Bewachte Wohnkomplexe sind ein Phänomen, welche einen hohen Verbreitungsgrad in  Entwicklungsländern aufweisen. In Mittel- und Nordeuropa ist diese Siedlungsstruktur bisher rar. Ein bewachter Wohnkomplex ist ein, durch Mauern oder Zäune abgetrenntes Areal, das einer Zugangsbeschränkung unterliegt. Darüberhinaus besteht innerhalb dieser Stadtviertel eine gemeinschaftliche Selbstverwaltung des Gemeinschaftseigentums und wird von privater Hand verwaltet. Es ist also eine Form der privaten Stadtplanung und Verwaltung.
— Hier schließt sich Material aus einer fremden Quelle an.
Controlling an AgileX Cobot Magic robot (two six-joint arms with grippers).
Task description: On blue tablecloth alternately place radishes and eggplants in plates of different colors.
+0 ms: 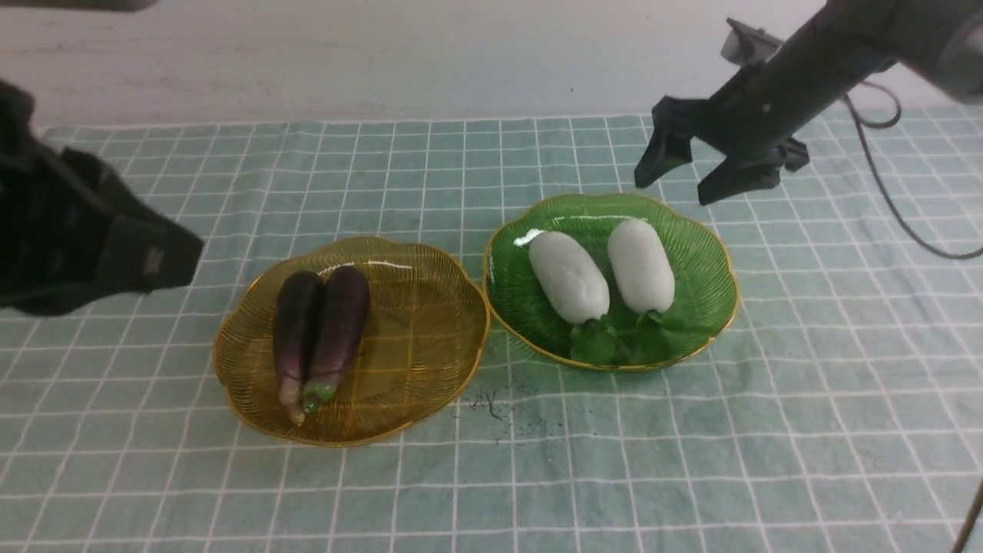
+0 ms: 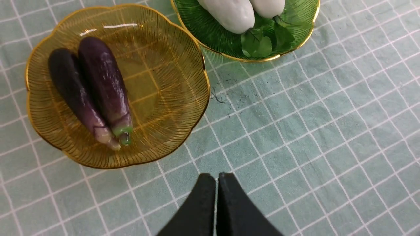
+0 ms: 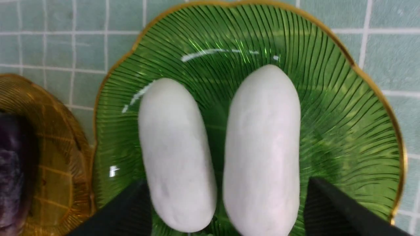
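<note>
White oblong radishes with green leaves, the left one (image 1: 569, 276) and the right one (image 1: 642, 266), lie side by side in the translucent green ribbed plate (image 1: 710, 311), right of the centre of the frame. Two glossy dark purple eggplants (image 1: 338, 326) rest together in the amber ribbed plate (image 1: 415, 376), left of the centre, on the pale teal cloth with white grid (image 1: 614, 476). So the sorting looks complete to me.

The right gripper (image 1: 686, 177) is the nearer one to the radishes. Its jaws stand wide and hold nothing, near the plate's upper edge in the frame. From these jaws, the right radish lies below and a little to the left; its long axis runs mostly up and down, with the leaves at the lower end. The coming move, I judge, is to lift this arm away toward the upper right, without brushing the radishes or the rim. The left gripper (image 2: 216, 177) has its fingertips together, with nothing between them.
</note>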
In den USA finden bewachte Wohnviertel, oder „gated communities“ eine stärkere Verbreitung, deren Zahl stetig steigt. In den vergangenen dreißig Jahren verzwanzigfachte sich ihre Zahl auf derzeit ca. 40.000. Besonders während des Immobilienbooms entstand eine große Zahl neuer Wohnkomplexe. Viele dieser bewachten Wohnkomplexe befriedigen ein bestimmtes Livestylebedürfnis. Eines der berühmtesten Wohnkomplexe ist Celebration in Florida, das vom Disney Konzern betrieben wird. Diesem Wohnkomplex unterliegen nicht nur Regulierungen bezüglich der Hausgestaltung und des öffentlichen Raums, sondern auch hinsichtlich der Haushaltsstruktur der Bewohner. Das Leitmotiv von Celebration ist Familien mit Kindern, getreu dem Disney Image. Bei der Vergabe der Immobilien werden genau diese Bevölkerungsgruppen bevorzugt. Durch die Auswahl bestimmter Bevölkerungsgruppen entwickeln sich bewachte Wohnkomplexe zu Gegenentwürfen von Ghettos. Es besteht eine Segregation in Form vom sozialen Status oder Klasse.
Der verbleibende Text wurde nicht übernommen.